### PROMPT
The listing needs restating word for word.

### INFORMATION SUPPLIED

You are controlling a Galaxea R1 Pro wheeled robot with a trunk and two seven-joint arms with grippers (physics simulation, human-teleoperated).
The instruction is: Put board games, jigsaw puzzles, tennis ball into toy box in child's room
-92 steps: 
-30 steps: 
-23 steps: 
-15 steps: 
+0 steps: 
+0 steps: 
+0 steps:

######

### ANSWER TO THIS TASK
You are controlling a Galaxea R1 Pro wheeled robot with a trunk and two seven-joint arms with grippers (physics simulation, human-teleoperated).
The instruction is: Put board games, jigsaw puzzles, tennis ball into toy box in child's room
-92 steps: 
-30 steps: 
-23 steps: 
-15 steps: 
+0 steps: 
+0 steps: 
+0 steps:

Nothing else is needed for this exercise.